OFFSTAGE day 1: analog hour
my 2¢ on getting off social media a bit
Happy Day 1 of Offstage! Because this is my first real day of posting and the first day I’m sharing outside of Substack, I’m focusing on something that other people might find helpful: strategies I have to spend a bit less time online. I can’t brag about how much my screen time has lowered, but I can attest that posting on Instagram no longer makes me full-body anxious.
If I open my homepages on Substack or YouTube, I’ll find lots of video essays, think-pieces, and guides about how to get off the Internet and decrease “brain rot.” I appreciate the sentiment — I have concerns about the way the Internet affects young people’s development and often want to throw my phone out the window — but I find so much wrong with the way in which people talk about moving offline. First, most of this content serves to pad the ego of the creator rather than help the purported reader; it’s about the creator framing themself as morally superior, healthier, or more productive because they choose to spend more time offline. Second, this content portrays the pre-Internet world as pure and uncorrupted. The trope is tired. Everyone says the world was great until [insert event here] happened. You don’t miss the material conditions of your childhood, you just miss your childhood. Last, people on Substack tend to frame their recommendations as “if you do [x, y, and z], you will become happier and more fulfilled.” If you delete your Instagram, you will get back the attention span you had when you could read a chapter book in one sitting. That’s not how it works. We can’t shift back to a pre-Internet society that easily — it’s too embedded.
The strategy here isn’t removal but rather gradual shifts. You can’t — or at least shouldn’t — guilt people into getting off social media. You have to make them look forward to specific other things. This is rule one of educational pedagogy: you can’t tell people not to do something without giving them an alternative. I’ve replaced my teenage angst over my peers’ curated Instagram profiles with Wikipedia rabbit-holes and inoffensive lifestyle TikToks — to the point where I don’t want to go on Instagram stalking sprees like I used to. I have a few games that require dedicated focus; those are a step up from social media because my brain can’t spiral like it does when I passively scroll. From there, I switch games out for e-books. Whenever I’m in a reading slump, I find it easier to get back into e-books than I do to take an unread book off my shelf. From there, I power through a few easy e-books and get motivated to return to my physical books. Books get a bad rap; people see them as either too boring or too intellectual. In most cases, however, reading books you find fun is similar to being on social media. Both center around learning about people. Other hobbies work, too; I just see a lot of guidance on Substack toward creative or athletic hobbies when it’s an easier transition to shift into other kinds of consumption-related hobbies like reading or listening to music. Once you have a wider array of ways to fill your free time and create a gradient between online and offline activities rather than treating them like a binary, social media holds less of a monopoly over your brain’s conception of fun.

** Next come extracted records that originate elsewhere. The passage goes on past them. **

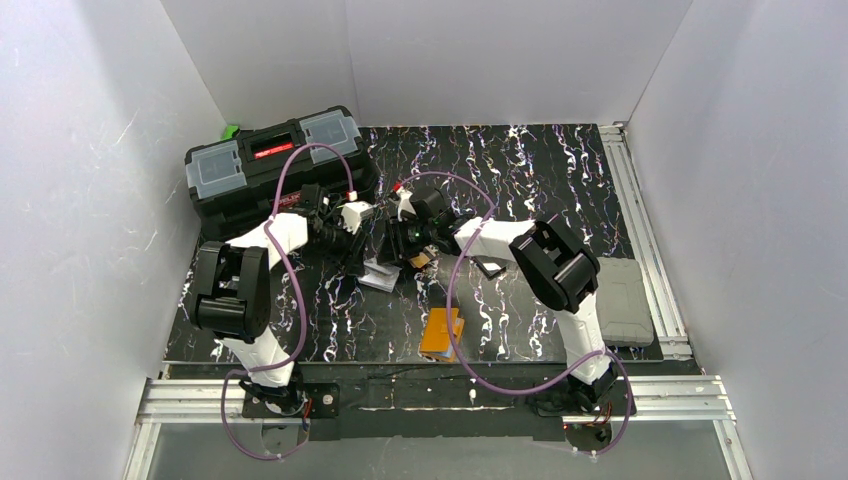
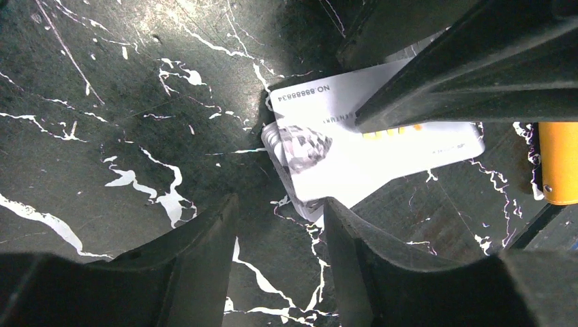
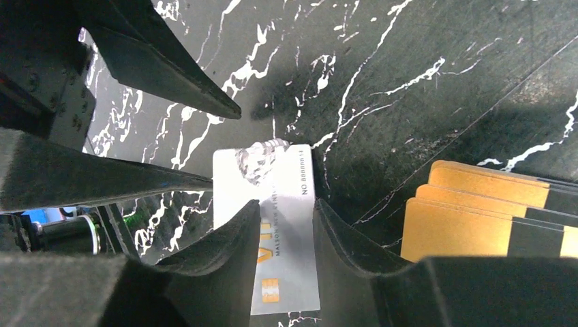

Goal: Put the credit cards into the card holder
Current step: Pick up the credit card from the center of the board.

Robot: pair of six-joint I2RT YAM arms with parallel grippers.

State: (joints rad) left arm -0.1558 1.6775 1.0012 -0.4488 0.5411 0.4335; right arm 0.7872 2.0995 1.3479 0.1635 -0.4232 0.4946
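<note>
Black white-veined marble counter (image 1: 560,190) carries a stack of pale white printed cards (image 3: 272,180) at its middle. The right hand (image 3: 286,204) straddles the top one, fingers apart. The left hand (image 2: 279,204) is open and empty just beside. Orange dark-striped cards (image 3: 477,211) lie near. The orange folding card holder (image 1: 441,333) lies well apart toward the front edge, its contents unclear.

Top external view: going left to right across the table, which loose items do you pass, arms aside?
In order: black toolbox → white cards → orange card holder → grey pad.
</note>
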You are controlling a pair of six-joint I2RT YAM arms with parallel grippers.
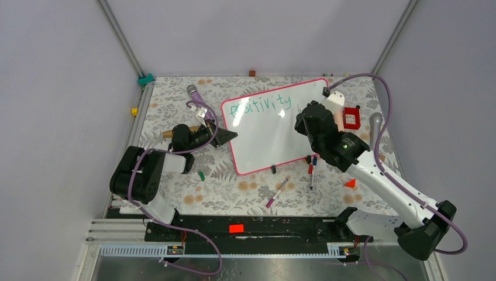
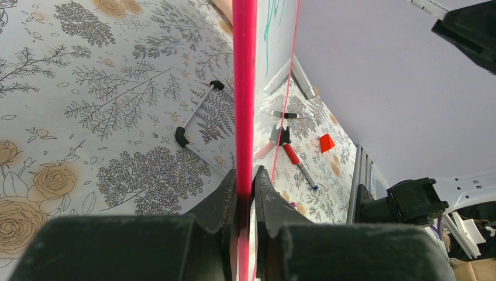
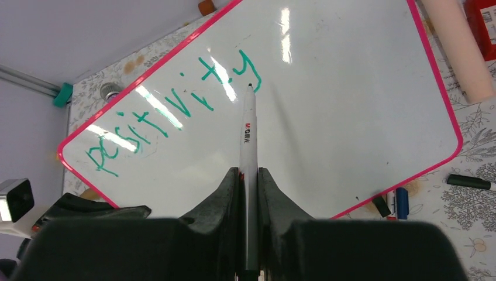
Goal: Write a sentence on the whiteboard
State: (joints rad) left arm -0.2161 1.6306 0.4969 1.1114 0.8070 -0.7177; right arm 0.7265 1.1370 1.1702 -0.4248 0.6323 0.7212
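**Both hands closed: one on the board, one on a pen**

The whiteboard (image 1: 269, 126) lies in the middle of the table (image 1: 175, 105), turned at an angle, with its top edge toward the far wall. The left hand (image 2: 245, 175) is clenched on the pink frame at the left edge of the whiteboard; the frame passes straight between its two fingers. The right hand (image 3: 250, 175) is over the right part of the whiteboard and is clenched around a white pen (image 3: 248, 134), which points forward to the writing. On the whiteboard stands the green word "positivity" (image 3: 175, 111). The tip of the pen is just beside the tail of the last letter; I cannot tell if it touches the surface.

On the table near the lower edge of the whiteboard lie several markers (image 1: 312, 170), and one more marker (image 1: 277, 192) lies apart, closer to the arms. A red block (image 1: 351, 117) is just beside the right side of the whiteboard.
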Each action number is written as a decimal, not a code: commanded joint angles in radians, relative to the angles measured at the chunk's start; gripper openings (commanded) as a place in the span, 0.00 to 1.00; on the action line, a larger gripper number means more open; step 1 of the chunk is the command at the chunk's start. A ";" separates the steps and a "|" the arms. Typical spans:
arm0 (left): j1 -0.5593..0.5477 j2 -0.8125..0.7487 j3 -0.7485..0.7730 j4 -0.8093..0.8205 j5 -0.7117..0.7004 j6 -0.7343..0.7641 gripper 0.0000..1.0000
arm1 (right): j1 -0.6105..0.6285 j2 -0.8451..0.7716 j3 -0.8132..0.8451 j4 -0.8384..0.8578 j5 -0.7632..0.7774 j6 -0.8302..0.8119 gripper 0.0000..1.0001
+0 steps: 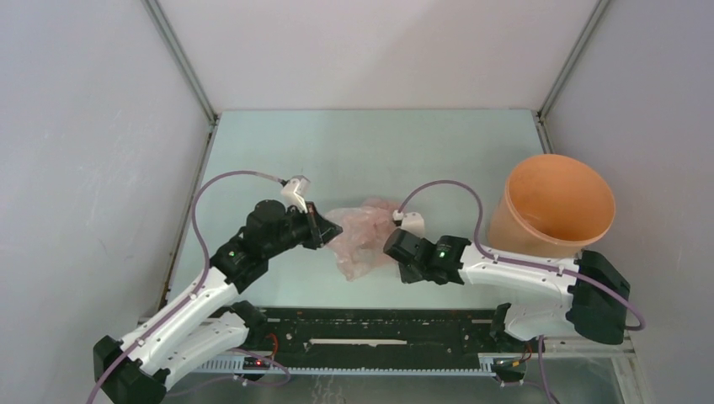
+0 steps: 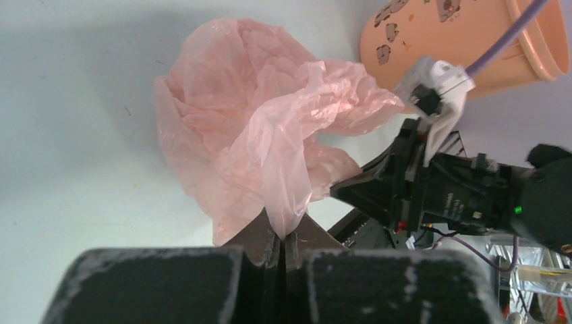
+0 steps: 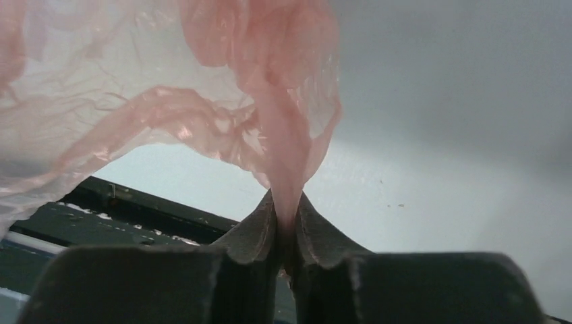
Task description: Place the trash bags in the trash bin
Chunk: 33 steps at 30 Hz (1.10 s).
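The pale-pink trash bag (image 1: 362,236) hangs crumpled between my two grippers over the middle of the table. My left gripper (image 1: 324,227) is shut on the bag's left edge; in the left wrist view (image 2: 284,233) a fold of the bag (image 2: 256,142) is pinched between the jaws. My right gripper (image 1: 396,248) is shut on the bag's right side; in the right wrist view (image 3: 287,216) a twisted strand of the bag (image 3: 276,135) runs into the jaws. The orange-tan trash bin (image 1: 556,206) stands open at the right, behind my right arm; it also shows in the left wrist view (image 2: 465,40).
The pale green table (image 1: 370,151) is enclosed by white walls at back and sides. A black rail (image 1: 379,328) runs along the near edge between the arm bases. The right arm's purple cable (image 1: 446,189) loops over toward the bin.
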 commanded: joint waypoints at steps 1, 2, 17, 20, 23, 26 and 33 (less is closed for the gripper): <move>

My next tip (that I may have shared with you already if we’re friends) is that I try to do something called ‘analog hour’ every night before I go to bed. There’s plenty to show that we should be off screens at least an hour before bed, but that can feel unattainable. My peak productivity hours are between about 10pm and 2am, so I usually have to cut myself off from work rather than winding down slowly. But I’ve committed to having the last thing I do each night be off screens — even if it’s just that I turn off my phone before brushing my teeth and changing into pajamas. I started doing this during my final year of college; I would turn in an essay at some ungodly hour, turn off all my electronics, and spend a few minutes doing anything I could think of off screens so that my brain could shut off before going to sleep. Analog hour sometimes lasts five minutes; sometimes it lasts an hour or two because I get into whatever I’m doing and don’t keep track of the time. I may lose a bit of sleep because of analog hour, but I sleep better. It’s not all that different from what scientists suggest about not using your phone before bed — but I find that framing it as a fun activity within a nighttime routine rather than the equivalent of telling a kid to eat their vegetables made it easier to add into my life.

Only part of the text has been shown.